In calculus, a limit is a fundamental concept that helps us understand how functions behave as they approach a certain point. When we're determining the area under a curve, limits play a crucial role. We use them to understand behavior as a value tends towards any specific point. Consider this: each tiny segment under a curve represents a rectangle's area. When added up, these segments can approximate the total area. As these segments become increasingly small (infinitesimally, to be precise), the sum of these rectangles approaches the exact area under the curve.
This process signifies the idea of a limit. By setting the individual segment widths to approach zero, we're moving towards the precise area calculation. This technique is foundational in calculus and is the building block for integral calculus. Here, the limit helps so that instead of approximating an area with finite widths, we compute it precisely.
Thus, the concept of limits allows calculus to transition from approximate measurements to exact solutions, a pivotal leap in mathematical accuracy.

Definite integrals are a core tool in calculus, used for calculating the area under a curve between two points, among other applications. When we talk about definite integrals, we are essentially discussing the integration of a function within a specific interval. In this exercise, the definite integral calculates the area under the line from 0 to 5.
The notation for a definite integral is \[ \int_{a}^{b} f(x) \, dx \]where \( a \) and \( b \) represent the limits of integration. These limits define the region of interest along the x-axis.

• The function \( f(x) \) is what we're integrating. In our case, this function was \( 3x \).
• The \( dx \) denotes that we're integrating concerning \( x \).

Evaluating the integral gives the actual area by substituting these limits into the integral's result. Then, you calculate the difference between the values at these limits.
This outcome is not just the sum of infinite slices under the curve but the exact area measured, thanks to the power of calculus.
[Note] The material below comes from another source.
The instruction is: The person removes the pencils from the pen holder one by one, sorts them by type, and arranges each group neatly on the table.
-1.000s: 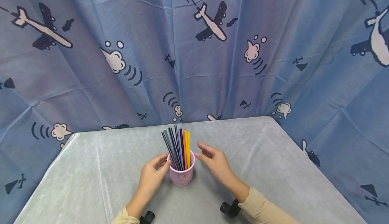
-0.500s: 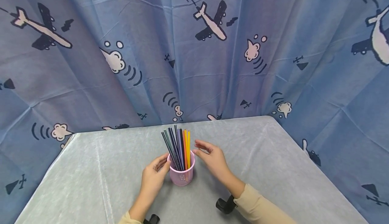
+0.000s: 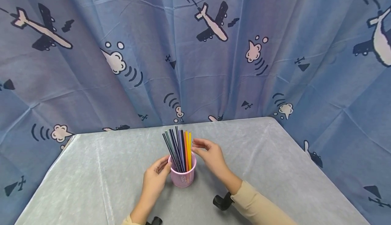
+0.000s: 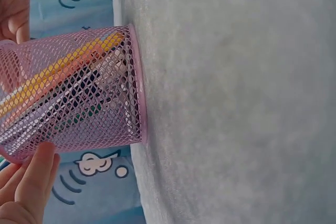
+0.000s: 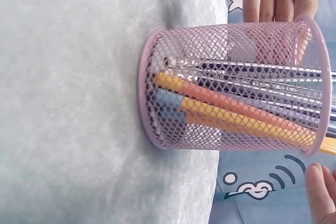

Verifying the result using geometry is a straightforward method to confirm the accuracy of our integrals and calculations. Essentially, it's about seeing whether simpler geometric perspectives lead to the same outcomes. In this exercise, we showed that the triangle formed under the line from 0 to 5 is the focus.
Calculating geometrically, the base is 5, and the height is calculated by substituting the value of \( x \) at the end of the interval into the function (\( y = 3 \times 5 = 15 \)).

• Using the area formula for a triangle, \( \text{Area} = \frac{1}{2} \times \text{base} \times \text{height} \), gives us \( \frac{1}{2} \times 5 \times 15 = 37.5 \).
• This matches the area calculated through the definite integral, confirming our computation is correct.

Such verification strengthens our confidence in results derived using calculus, by showing they align with classical geometric principles, making it an essential check when solving similar problems.